What Is an MRP?

I have searched this site and heard people discussing them, but what are they?

Some sort of protein supp?

It’s a Meal Replacement Powder.
Metabolic Drive Complete, Met-Rx, Syntha-6, and Muscle Milk sort of fall into the category of Meal Replacement Powder. Powders like these typically have lots of protein, carbs, and fats.

Protein powders like ON Whey and Grow! Whey are typically lower in calories and have a dash of carbs and fats in comparison to the amount of protein they have per serving.

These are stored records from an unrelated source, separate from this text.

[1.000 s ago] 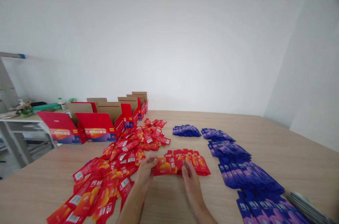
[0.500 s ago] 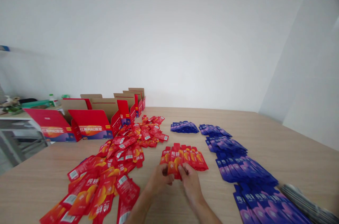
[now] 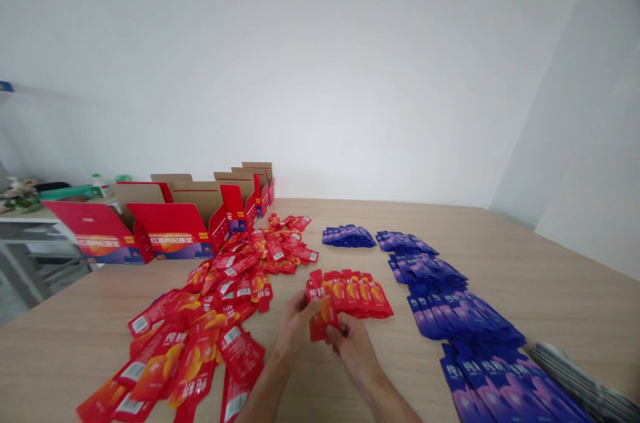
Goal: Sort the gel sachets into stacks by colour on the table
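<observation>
Between my two hands is a red pouch (image 3: pixel 326 312) with an orange fruit print, tilted a little to the left. My left hand (image 3: pixel 296 324) is closed on its left side, the thumb across its front. The thumb and fingers of my right hand (image 3: pixel 353 343) pinch its lower right corner. Just behind it, a row of overlapping red pouches (image 3: pixel 361 294) lies face up on the table. Whether a second pouch sits in my left hand behind the first is unclear.
Loose red pouches (image 3: pixel 200 330) are heaped on the left of the wooden table (image 3: pixel 320 390). Red open-topped cartons (image 3: pixel 175 236) stand behind them. Blue-purple pouches (image 3: pixel 460 316) lie in several overlapping groups on the right, beside a striped bundle (image 3: pixel 580 380).
Both hands have shifted slightly left with the pouch, which now leans left instead of standing straight. It has come away from in front of the row, showing more of the pouches there.
</observation>
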The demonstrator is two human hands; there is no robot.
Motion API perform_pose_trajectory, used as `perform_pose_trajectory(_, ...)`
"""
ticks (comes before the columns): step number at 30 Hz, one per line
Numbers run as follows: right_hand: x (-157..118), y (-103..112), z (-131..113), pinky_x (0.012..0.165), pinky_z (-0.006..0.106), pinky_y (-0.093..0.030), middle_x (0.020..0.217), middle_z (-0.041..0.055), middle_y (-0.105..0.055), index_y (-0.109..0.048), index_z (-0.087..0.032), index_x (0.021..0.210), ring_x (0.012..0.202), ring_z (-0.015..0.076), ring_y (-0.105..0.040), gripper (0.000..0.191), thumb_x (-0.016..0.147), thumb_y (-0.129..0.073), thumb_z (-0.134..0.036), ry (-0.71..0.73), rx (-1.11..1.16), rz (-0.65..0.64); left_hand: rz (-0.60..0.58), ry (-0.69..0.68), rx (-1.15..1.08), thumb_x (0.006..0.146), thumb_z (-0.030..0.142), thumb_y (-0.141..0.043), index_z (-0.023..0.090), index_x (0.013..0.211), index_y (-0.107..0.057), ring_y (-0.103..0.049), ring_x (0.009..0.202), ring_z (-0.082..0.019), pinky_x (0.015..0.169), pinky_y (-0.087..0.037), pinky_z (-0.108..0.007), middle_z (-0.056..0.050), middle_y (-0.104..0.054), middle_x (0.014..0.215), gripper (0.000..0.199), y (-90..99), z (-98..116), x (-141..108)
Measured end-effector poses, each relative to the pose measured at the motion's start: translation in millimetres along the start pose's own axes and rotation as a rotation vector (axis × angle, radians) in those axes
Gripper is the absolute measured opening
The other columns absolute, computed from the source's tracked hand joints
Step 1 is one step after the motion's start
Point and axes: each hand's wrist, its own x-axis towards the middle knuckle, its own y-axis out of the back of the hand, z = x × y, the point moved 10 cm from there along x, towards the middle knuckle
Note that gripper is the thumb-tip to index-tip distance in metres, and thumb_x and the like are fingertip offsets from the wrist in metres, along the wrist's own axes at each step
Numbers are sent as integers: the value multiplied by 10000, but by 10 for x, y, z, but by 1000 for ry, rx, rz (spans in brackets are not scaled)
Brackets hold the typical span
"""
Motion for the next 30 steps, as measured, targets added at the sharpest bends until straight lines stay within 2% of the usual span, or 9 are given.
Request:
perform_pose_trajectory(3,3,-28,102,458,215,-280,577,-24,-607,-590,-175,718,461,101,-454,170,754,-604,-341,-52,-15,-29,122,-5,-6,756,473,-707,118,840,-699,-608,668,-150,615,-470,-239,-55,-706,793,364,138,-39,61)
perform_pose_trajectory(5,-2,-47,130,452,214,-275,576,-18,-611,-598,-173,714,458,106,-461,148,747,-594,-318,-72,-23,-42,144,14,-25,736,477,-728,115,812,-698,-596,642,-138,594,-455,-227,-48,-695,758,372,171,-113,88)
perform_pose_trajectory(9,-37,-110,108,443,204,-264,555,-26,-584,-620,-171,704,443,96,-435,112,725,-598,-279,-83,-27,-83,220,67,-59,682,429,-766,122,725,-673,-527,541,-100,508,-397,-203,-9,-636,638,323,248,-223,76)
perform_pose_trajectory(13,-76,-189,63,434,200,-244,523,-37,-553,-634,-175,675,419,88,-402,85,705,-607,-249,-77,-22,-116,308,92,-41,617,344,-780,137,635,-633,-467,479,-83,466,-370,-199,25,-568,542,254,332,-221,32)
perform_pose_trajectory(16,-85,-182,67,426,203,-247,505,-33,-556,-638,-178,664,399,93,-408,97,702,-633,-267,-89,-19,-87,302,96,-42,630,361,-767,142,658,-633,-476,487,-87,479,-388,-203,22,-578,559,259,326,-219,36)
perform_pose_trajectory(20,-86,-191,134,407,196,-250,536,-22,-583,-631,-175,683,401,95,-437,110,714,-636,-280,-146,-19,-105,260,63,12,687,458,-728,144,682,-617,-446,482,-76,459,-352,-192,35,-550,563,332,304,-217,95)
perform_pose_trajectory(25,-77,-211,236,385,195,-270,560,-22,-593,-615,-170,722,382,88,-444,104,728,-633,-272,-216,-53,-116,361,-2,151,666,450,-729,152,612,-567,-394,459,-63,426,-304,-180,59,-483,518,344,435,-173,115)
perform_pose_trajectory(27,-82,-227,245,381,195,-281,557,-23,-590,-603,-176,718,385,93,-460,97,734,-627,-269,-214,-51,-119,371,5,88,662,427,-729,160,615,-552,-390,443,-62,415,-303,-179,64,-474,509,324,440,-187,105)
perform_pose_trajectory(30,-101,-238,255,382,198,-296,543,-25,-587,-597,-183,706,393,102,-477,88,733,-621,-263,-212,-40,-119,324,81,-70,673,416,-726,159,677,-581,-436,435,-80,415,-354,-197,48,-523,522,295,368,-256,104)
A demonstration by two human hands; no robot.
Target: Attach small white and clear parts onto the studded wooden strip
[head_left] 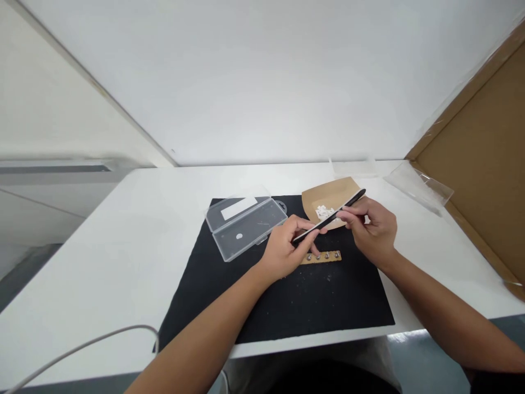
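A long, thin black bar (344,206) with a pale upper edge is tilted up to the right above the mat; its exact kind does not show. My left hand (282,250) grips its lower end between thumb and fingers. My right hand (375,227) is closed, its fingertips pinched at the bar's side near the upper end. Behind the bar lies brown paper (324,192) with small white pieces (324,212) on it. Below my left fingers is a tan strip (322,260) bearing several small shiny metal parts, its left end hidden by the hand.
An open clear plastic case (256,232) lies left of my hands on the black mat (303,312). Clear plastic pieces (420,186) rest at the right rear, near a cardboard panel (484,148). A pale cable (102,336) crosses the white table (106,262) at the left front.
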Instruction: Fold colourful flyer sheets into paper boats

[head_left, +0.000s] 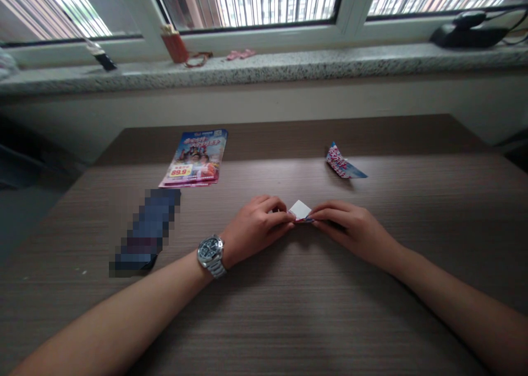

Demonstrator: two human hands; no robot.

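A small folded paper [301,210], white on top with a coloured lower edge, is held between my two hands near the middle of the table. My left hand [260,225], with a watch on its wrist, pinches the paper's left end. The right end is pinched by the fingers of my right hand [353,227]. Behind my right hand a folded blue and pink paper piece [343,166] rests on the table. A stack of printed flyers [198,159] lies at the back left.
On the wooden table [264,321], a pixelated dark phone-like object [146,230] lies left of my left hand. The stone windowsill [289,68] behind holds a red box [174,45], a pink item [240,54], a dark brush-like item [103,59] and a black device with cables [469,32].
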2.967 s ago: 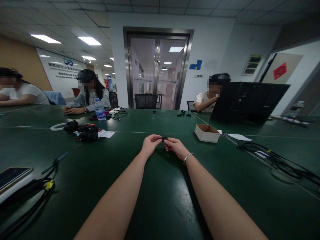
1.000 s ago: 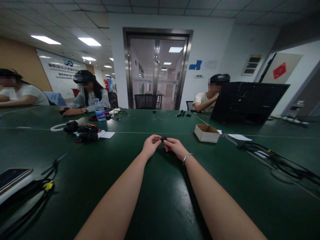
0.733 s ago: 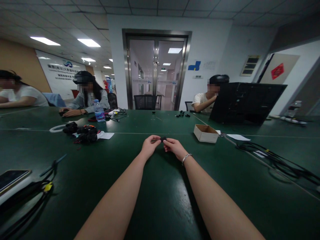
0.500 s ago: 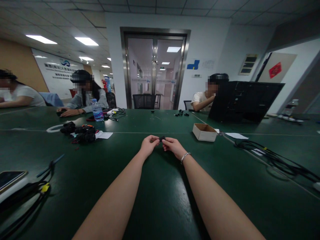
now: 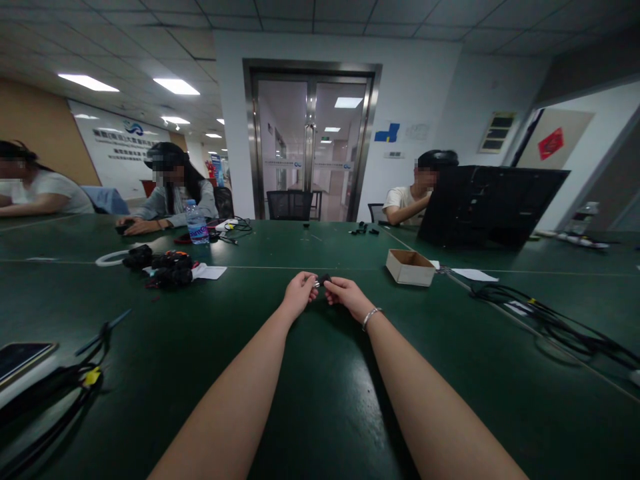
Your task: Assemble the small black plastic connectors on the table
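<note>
Your right-hand grip [image 5: 349, 294] is narrow, pinching a small black piece [image 5: 325, 278] out in front of you, over the green desk [image 5: 320, 387]. Your left-hand grip [image 5: 298, 294] closes on a shiny metal bit [image 5: 317, 283] just beside it; you cannot tell whether the two are joined. An open white box [image 5: 409, 273] stands to the right, apart from your fingers.

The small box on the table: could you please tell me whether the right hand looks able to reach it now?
Probably yes: the open-topped box stands to the right of the right hand, with green table between them, though that hand holds a small dark piece.
</note>
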A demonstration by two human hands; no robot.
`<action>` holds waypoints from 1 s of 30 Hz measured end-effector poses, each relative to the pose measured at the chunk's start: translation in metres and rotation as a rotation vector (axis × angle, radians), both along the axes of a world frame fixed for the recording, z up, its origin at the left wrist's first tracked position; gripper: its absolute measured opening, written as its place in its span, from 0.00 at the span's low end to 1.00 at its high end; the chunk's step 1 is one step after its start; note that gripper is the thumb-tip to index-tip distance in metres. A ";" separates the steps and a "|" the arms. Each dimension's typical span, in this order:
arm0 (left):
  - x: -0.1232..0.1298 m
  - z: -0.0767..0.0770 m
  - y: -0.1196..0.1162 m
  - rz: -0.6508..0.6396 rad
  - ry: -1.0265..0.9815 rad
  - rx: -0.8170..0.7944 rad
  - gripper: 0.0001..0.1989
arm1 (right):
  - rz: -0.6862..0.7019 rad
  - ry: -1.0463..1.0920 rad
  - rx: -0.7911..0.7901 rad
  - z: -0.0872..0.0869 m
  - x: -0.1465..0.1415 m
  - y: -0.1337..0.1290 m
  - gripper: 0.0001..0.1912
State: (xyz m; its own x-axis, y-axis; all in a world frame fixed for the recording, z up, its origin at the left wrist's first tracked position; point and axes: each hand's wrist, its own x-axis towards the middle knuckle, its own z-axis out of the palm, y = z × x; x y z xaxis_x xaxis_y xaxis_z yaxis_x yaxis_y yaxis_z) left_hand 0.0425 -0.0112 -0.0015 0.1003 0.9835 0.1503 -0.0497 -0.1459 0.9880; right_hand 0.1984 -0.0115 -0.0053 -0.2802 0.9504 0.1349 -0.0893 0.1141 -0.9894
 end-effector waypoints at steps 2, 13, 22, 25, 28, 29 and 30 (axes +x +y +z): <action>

Meal Replacement Powders are not weight gaining shakes. They are a good way to get in extra meals. Let’s say you want to have 5 meals in your diet plan but you only sit down to eat Breakfast, Lunch, and Dinner. A MRP Shake and an Apple is a good way to get in that extra meal you need.

Meal Replacement Powders are better than weight gaining shakes. Protein Shakes typically have 100-140 Calories. MRPs have about 200-400 Calories. Weight Gaining Shakes can have over 900 calories and most of these extra calories are sugar, saturated fat, and other junk.

meal replacement powder. the one sold by Biotest is Metabolic Drive Complete. It’s basically protein powder with some carbs and fat added in. Most MRPs are trash, but Metabolic Drive Complete is actually really good.

So I should get Metabolic Drive and a Protein powder?

I am using Optimum Nutrition’s Serious Mass right now.

It is technically a weight gainer, but you can use it as a MRP if you want.

Per serving its 50g Protien, 250g CHO, and about 5g fat. Unlike most gainers though, there is only 20g of sugar, and none of it is “added.”

I mix half a serving of Serious Mass with 24 oz of whole milk and a banana, for about 1200 kcals (600 from the gainer, 100 from the banana and ~450 from the milk).

[quote]DoubleSidedTape wrote:
Per serving its 50g Protien, 250g CHO, and about 5g fat. Unlike most gainers though, there is only 20g of sugar, and none of it is “added.”[/quote]

I hate to break this to you, but all of the sugar in an MRP is “added.”

Besides, the other carbs are likely all from maltodextrin, which isn’t something you want to go overboard with unless it’s right after training.